Update directory service bind user credentials

The Content Platform Engine application server uses the directory service bind account (cpe_service_user) to bind to the directory server. You must change the bind user credentials in the FileNet® domain before you change the credentials in the directory server. If you do not, the FileNet system might become unrecoverable.

About this task

If a directory service group is assigned as a GCD administrator, ensure the existing and new user accounts are active in the directory service used by the FileNet domain.

If the GCD administrator was not assigned with a group and the directory service bind user and the user account for the GCD administrator are the same, you must first create a group that includes both the existing and new user in that group. The new group must then be added as a GCD administrator using the procedure in the topic Add or remove a GCD administrator.

These preparation steps are necessary because there must always be at least one GCD administrator. For more information about the user or group to use as the GCD administrator, see the entry for GCD administrator (gcd_admin).

The gcd_admin credentials are stored in the Global Configuration Database (GCD) and can be updated through the IBM Administration Console for Content Platform Engine. When you update these credentials in the administration console, consider the following points:

  • A maximum of ten minutes is needed to propagate the credentials update to all servers in a cluster.
  • No restart of the Content Platform Engine service is needed.

If a new GCD administrator was assigned, complete the remainder of this procedure using the newly assigned user account.

Procedure

To change the Content Platform Engine bind user password:

  1. Find the directory server user name in Administration Console for Content Platform Engine.
    1. Log in to Administration Console for Content Platform Engine as GCD administrator gcd_admin.
    2. Click the domain, and then click the Directory Configuration tab.
    3. Select the row that represents the configuration parameters that point to the LDAP location where the bind user credentials must be changed.
    4. When the Directory Configuration property sheet opens, view the value for the directory server user name.
    5. Do not change anything yet. Leave the dialog box open while you complete step 2, step 3, and step 5.
  2. Find the directory service user account:
    Deployment Type Steps
    Container
    1. Locate the value for the directory service user account by viewing the value of the ldapUsername in the secret given to the operator to use when the system was deployed. The secret name can be found by examination of the custom resource YAML file that was used to deploy into the K8s cluster and noting the value of the ldap_configuration.lc_bind_secret parameter.

      The value must be the same value as you viewed in step 1.d.

    2. Do not change anything yet. Leave the console open while you complete step 3.
    Traditional application server
    1. Log in to your application server console and locate the value for the directory service user account. The value must be the same value as you viewed in step 1.d.
    2. Go to the authentication provider window that contains the ID and password for the directory service user account.
      • WebLogic: Find the value of the Principal field in the Authentication Provider for the WebLogic domain that contains Content Platform Engine.
      • WebSphere: Find the bind user account in the Profile that contains Content Platform Engine.
    3. Do not change anything yet. Leave the console open while you complete step 3.
  3. Change the password on your directory server.
    1. Log in to your directory server.
    2. Go to the location that contains the account for the directory service bind user.
    3. Change the password.
    4. Save and apply.
  4. Change the directory server account password on Administration Console for Content Platform Engine.
    1. Return to Administration Console for Content Platform Engine.
    2. Change the password of the directory server account that you viewed in step 1.d.
      The new password must be the same password as in step 3.c.
    3. Save your changes.
  5. Change the password for your deployment but do not restart.
    Deployment Type Steps
    Container
    1. Change the user name and password of the directory service user account, also known as the bind account, by modifying the ldapUsername and ldapPassword values in the secret. The new password must be the same password as in step 3.c.
    2. Save and apply.
    Traditional application server
    1. Return to your application server console.
    2. Change the password of the directory service user account (also known as the bind account). The new password must be the same password as in step 3.c.
    3. Save and apply.
  6. Restart the deployment.
    Deployment type Steps
    Container

    The deployment automatically restarts after the operator detects the changes to the secret. No manual restart of the deployment is necessary.

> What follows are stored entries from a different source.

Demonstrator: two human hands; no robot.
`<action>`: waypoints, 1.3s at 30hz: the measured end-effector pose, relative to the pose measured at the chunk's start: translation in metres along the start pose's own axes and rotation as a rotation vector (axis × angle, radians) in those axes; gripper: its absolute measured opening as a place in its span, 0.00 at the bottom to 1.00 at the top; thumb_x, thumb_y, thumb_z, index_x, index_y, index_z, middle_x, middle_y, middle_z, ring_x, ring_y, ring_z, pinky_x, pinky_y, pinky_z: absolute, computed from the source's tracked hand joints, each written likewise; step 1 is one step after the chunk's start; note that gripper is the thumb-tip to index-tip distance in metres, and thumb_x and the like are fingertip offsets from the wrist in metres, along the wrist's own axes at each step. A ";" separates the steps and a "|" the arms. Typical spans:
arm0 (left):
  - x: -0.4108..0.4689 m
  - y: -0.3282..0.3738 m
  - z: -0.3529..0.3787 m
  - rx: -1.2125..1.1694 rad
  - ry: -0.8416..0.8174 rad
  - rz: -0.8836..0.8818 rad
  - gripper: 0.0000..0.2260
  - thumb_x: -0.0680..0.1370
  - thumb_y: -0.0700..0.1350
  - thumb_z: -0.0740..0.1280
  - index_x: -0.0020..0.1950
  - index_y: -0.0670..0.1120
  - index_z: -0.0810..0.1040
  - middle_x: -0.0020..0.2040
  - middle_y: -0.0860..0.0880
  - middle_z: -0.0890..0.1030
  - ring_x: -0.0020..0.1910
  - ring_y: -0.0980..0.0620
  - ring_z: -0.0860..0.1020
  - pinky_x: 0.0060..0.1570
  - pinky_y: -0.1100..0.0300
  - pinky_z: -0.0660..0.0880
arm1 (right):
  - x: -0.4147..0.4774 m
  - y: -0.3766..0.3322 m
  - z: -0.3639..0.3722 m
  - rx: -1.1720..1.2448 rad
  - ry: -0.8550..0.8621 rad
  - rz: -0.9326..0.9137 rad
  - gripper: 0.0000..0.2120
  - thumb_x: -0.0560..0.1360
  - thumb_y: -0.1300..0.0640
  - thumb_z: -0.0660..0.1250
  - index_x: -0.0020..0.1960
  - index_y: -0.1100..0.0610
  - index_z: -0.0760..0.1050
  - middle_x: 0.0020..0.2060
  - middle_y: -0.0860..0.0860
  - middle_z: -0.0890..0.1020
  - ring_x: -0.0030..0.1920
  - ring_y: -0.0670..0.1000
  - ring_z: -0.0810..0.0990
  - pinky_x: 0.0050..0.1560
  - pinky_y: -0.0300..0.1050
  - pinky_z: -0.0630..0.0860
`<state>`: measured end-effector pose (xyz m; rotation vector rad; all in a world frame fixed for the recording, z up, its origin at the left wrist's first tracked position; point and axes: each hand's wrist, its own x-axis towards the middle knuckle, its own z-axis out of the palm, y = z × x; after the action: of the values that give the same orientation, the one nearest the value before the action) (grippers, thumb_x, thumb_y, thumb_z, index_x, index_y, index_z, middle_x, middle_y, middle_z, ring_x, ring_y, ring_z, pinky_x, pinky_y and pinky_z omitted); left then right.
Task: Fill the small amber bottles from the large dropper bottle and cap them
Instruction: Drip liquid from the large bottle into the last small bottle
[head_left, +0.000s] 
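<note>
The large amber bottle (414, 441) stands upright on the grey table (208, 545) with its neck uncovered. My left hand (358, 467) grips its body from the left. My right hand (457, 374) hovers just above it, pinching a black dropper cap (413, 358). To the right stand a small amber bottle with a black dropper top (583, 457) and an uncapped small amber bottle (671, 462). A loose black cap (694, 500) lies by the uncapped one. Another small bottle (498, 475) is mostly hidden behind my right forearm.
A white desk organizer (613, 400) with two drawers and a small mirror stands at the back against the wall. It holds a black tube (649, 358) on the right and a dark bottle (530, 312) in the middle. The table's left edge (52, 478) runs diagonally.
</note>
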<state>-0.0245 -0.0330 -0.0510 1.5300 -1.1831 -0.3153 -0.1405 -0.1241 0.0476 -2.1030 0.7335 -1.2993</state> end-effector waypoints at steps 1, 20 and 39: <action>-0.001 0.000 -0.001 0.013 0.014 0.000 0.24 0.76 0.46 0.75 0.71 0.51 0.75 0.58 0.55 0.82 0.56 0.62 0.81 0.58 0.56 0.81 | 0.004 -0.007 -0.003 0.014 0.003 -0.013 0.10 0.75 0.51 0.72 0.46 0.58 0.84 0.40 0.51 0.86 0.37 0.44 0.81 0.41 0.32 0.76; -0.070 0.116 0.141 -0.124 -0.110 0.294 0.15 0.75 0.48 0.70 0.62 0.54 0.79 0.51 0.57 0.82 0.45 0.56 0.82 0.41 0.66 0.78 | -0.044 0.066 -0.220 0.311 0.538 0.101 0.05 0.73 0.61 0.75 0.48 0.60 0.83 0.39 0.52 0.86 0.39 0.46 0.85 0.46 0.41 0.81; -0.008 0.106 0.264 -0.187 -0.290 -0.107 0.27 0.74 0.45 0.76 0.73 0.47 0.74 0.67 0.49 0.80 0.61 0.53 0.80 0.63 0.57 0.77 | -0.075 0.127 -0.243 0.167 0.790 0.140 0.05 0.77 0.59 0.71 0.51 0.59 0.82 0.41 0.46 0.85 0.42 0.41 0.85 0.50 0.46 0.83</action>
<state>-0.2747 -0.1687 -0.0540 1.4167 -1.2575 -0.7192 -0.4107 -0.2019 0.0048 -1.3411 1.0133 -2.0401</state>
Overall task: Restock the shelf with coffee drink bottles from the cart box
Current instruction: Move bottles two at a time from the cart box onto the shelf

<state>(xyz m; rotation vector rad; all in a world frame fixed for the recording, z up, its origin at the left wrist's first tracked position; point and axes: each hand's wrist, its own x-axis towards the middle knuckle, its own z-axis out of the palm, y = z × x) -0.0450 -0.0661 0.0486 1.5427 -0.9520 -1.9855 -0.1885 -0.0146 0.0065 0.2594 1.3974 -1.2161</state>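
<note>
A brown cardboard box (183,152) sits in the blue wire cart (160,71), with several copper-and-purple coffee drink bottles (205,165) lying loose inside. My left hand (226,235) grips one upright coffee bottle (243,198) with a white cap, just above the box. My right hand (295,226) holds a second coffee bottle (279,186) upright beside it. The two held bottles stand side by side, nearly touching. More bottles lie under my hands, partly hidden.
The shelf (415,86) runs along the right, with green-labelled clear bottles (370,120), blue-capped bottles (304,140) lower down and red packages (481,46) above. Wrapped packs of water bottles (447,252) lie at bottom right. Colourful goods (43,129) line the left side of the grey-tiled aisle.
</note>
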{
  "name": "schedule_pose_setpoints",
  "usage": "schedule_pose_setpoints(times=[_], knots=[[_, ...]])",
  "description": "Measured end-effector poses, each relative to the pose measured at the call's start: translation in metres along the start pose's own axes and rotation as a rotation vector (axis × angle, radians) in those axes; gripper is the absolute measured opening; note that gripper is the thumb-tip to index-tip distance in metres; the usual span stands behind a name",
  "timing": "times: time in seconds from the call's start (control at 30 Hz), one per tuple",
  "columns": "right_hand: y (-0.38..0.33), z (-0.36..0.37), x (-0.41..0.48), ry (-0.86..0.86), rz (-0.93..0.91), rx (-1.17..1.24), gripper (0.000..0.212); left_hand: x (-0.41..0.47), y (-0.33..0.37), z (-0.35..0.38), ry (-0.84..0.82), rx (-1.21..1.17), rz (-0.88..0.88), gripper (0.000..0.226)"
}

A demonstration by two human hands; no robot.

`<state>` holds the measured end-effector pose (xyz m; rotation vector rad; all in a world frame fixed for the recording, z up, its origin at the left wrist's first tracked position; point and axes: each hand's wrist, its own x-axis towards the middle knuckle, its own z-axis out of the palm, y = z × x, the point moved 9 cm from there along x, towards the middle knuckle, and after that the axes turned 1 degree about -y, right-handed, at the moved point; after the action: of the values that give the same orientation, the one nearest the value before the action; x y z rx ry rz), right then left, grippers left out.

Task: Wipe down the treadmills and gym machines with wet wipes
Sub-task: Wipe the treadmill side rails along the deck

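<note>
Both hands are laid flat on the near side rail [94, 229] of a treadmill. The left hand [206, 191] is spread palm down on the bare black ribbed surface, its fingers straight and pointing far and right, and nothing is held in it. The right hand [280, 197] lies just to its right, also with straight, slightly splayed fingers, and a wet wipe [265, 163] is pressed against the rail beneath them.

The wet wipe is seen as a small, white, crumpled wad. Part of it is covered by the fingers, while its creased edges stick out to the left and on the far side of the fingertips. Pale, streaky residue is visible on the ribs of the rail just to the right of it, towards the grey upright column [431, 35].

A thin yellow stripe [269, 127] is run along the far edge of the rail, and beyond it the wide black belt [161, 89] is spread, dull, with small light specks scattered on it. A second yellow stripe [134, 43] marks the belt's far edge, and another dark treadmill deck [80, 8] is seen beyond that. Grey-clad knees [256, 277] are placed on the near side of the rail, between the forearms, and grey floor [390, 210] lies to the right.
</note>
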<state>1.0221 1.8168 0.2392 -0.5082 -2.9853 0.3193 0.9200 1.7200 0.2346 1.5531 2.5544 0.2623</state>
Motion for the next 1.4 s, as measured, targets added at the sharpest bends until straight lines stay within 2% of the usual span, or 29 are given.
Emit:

    The pod terminations and creation might take several minutes. You can monitor the status of your pods by using the command line:

    kubectl get pods -w -n <namespace>
    Traditional application server Restart the application server.

What to do next

If additional Content Platform Engine administrator accounts are the same as the directory service bind user account, those must be changed after the Content Platform Engine is restarted and ready for service. As the same account was used, the new password must be the same password as in step 3.c. For more information, see these topics:

If other applications, such as IBM Content Navigator, use the object store administrator account to connect to the FileNet P8 domain, review the documentation for those other applications to determine what the impact of the changes described here might be.